Non c’è pace in Serie A. L’assegnazione dei diritti tv per il triennio 2021-2024, arrivata al termine di settimane di tensioni e trattative, non è servita a metter fine alla guerra tra bande in Lega Calcio. Ha solo fatto da detonatore: le big del torneo (Juventus, Inter, Napoli, Lazio, a cui si aggiungono Atalanta, Fiorentina e Hellas Verona) hanno ufficialmente sfiduciato il presidente Paolo Dal Pino. Ormai siamo alle lettere degli avvocati. In calce, ci sono le firme dei presidenti e dirigenti più rappresentativi del torneo: Andrea Agnelli e Beppe Marotta, insieme al solito Claudio Lotito e Aurelio De Laurentiis. L’attacco è pesante da parte delle “sette sorelle”, che poi “sette sorelle” non sono (tra le big mancano la Roma, favorevole ai fondi, e il Milan, Scaroni è sempre stato vicino a Dal Pino).

Tutto nasce dai diritti tv. E dalla vendita un pezzo di Serie A alla cordata di fondi d’investimento capitanata da Cvc. Le due grandi partite economiche che si sono giocate ad inizio 2021 nel calcio italiano. La cessione del 10% della media company ai private equity per un totale di 1,7 miliardi di euro, progetto a cui proprio il presidente Dal Pino ha lavorato a lungo, sembrava fatta ad un certo punto. Poi però c’è stata l’asta dei diritti tv, andata oltre le più rosee aspettative con la maxi offerta di Dazn-Tim, in seguito a cui tanti presidenti hanno cambiato idea (visti i soldi freschi in arrivo dai diritti). A un certo punto la Lega si è spaccata: mezza Serie A era pronta ad assegnare il campionato a Dazn, l’altra metà insisteva per vendere prima o comunque ai fondi il 10% della media company. Ne è nato uno stucchevole braccio di ferro, per cui sembrava non si potessero assegnare i diritti tv senza vendere ai fondi, o viceversa. Fino all’epilogo, in cui l’offerta di Dazn si è dimostrata troppo vantaggiosa per essere rifiutata.

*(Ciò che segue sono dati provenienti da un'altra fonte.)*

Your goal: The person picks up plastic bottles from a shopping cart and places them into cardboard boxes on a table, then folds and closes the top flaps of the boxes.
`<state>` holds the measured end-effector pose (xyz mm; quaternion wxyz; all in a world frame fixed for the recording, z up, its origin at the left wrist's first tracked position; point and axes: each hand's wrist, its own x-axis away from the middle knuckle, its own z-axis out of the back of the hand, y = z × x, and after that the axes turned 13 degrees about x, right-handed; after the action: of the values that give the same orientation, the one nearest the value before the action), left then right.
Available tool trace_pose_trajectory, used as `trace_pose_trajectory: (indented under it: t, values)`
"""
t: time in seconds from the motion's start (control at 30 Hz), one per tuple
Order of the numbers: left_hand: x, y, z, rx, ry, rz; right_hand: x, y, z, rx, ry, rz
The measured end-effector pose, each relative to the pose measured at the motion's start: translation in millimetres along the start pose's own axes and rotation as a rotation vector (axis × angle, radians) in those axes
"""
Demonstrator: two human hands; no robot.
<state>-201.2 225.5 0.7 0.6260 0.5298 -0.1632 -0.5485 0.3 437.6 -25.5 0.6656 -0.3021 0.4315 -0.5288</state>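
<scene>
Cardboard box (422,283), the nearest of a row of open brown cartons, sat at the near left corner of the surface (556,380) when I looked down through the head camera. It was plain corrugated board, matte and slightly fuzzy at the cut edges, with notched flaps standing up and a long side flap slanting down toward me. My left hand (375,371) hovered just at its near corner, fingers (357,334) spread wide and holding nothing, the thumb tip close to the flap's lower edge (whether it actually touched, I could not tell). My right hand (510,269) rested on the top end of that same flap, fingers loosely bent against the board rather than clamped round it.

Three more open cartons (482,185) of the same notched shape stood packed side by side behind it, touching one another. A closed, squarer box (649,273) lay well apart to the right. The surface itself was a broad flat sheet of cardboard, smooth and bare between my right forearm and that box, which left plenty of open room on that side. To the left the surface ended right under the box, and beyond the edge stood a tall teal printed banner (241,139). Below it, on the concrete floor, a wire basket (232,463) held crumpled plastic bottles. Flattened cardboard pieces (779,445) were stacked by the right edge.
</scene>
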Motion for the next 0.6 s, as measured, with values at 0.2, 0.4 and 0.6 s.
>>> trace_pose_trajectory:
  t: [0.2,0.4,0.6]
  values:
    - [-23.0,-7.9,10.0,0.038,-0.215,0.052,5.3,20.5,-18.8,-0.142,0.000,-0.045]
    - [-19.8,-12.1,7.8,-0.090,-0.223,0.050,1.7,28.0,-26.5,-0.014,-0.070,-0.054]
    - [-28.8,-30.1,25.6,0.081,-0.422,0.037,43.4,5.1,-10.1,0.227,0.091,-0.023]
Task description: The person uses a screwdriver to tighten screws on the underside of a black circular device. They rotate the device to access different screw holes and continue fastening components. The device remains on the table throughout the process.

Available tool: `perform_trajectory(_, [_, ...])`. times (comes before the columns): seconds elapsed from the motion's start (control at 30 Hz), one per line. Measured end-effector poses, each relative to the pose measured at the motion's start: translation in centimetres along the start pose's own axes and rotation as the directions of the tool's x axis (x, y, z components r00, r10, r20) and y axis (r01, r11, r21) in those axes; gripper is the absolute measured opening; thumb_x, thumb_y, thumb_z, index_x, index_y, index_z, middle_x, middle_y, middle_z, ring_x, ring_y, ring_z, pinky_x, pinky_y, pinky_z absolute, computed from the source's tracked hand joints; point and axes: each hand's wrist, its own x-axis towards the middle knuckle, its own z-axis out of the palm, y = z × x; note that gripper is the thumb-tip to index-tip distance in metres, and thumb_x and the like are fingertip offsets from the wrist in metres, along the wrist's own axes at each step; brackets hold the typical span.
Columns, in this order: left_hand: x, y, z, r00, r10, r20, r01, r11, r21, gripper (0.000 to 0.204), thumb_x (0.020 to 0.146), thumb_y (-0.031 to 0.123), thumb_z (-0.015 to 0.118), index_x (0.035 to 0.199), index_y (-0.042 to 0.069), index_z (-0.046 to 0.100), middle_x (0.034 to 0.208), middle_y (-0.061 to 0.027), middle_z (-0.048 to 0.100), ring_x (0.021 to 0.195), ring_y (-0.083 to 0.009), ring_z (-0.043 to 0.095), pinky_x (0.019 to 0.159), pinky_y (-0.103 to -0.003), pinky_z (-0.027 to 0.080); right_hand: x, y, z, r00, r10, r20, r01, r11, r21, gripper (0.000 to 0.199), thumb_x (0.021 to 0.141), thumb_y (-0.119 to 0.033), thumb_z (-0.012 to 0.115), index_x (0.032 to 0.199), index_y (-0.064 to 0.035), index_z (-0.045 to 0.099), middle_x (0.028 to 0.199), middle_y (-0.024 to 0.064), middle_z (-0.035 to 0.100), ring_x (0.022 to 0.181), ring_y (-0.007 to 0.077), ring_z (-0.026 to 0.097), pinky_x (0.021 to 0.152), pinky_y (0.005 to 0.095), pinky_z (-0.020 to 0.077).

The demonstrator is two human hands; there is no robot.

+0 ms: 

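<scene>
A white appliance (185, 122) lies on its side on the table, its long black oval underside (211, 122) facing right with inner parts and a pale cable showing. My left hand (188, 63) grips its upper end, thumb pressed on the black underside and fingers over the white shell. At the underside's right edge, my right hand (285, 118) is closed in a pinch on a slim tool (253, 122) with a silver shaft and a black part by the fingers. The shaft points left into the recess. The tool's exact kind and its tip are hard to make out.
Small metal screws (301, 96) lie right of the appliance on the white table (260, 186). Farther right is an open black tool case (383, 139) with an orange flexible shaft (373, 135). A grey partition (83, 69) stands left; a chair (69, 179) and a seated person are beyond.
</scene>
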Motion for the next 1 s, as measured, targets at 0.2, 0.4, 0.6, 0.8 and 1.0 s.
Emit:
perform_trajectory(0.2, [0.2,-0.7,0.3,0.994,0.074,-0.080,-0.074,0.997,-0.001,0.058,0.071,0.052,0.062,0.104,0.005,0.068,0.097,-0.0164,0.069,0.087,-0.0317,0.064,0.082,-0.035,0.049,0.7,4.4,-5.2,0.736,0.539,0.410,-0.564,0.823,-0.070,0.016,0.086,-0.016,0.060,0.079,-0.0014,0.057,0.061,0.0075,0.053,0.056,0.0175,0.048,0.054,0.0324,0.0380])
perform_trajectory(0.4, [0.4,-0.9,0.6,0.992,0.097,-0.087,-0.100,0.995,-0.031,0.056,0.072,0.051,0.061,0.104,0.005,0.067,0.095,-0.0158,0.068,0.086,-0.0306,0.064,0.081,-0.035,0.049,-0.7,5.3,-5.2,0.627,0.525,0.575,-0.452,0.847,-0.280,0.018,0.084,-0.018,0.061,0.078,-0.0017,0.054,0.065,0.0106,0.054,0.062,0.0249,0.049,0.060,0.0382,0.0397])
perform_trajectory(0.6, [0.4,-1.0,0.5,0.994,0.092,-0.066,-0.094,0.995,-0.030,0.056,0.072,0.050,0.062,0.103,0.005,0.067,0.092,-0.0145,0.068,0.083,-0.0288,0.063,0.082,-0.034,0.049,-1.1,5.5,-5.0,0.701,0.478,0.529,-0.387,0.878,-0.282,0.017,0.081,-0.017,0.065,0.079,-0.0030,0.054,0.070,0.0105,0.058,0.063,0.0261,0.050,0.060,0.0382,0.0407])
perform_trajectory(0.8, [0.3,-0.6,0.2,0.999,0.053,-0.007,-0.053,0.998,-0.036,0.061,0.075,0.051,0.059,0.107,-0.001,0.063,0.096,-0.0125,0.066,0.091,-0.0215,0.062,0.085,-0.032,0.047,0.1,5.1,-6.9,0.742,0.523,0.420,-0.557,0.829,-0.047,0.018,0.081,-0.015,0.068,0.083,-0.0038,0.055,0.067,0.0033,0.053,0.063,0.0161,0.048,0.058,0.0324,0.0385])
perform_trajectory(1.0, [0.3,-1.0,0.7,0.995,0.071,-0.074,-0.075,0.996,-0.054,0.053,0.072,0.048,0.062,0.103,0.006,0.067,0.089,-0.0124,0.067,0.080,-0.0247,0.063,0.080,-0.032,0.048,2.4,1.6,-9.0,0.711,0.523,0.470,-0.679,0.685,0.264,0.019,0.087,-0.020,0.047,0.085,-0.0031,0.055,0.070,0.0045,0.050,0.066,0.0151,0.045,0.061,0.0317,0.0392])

Ed è qui che arrivano le accuse a Dal Pino. Secondo i club sul piede di guerra, il presidente avrebbe giocato una sua partita nella partita, gestendo le convocazioni e le votazioni in assemblea in modo da favorire il progetto dei fondi (di cui lui è sempre stato il principale promotore). “Tutto ciò ha comportato la nostra ferma ed improrogabile necessità di manifestarle la nostra irrevocabile sfiducia”, si legge nella lettera. “Auspichiamo che la Lega possa proseguire con diversa guida e nuove visioni condivise”.

Al momento il n.1 di Lega non pare intenzionato a dimettersi ma è chiaro che diventa difficile rappresentare la Lega avendo contro cui una fetta così significativa di club (non tanto sul piano numerico quanto del peso specifico delle squadre). Ed evidenti saranno anche le ripercussioni sulla FederCalcio, di cui Dal Pino è vicepresidente, dopo essersi avvicinato sempre di più negli ultimi tempi al presidente Gabriele Gravina, di cui è stato uno grandi elettori alle ultime elezioni. Non è un caso, tra l’altro, che l’attacco sia arrivato subito dopo l’ultimo consiglio federale, in cui il n.1 Figc aveva parlato della necessità di cambiare i quorum decisionali in Serie A. Una mossa interpretata da molti come un tentativo di riportare in vita il progetto fondi e disinnescare il potere ostruzionistico di certi presidenti, a partire da Claudio Lotito (ormai principale avversario di Gravina), a cui però si sono aggiunti di recente pure Agnelli e De Laurentiis. Non sono passati neanche due mesi dalle elezioni Figc e il pallone ha già ripreso a litigare. È la cosa che sa fare meglio.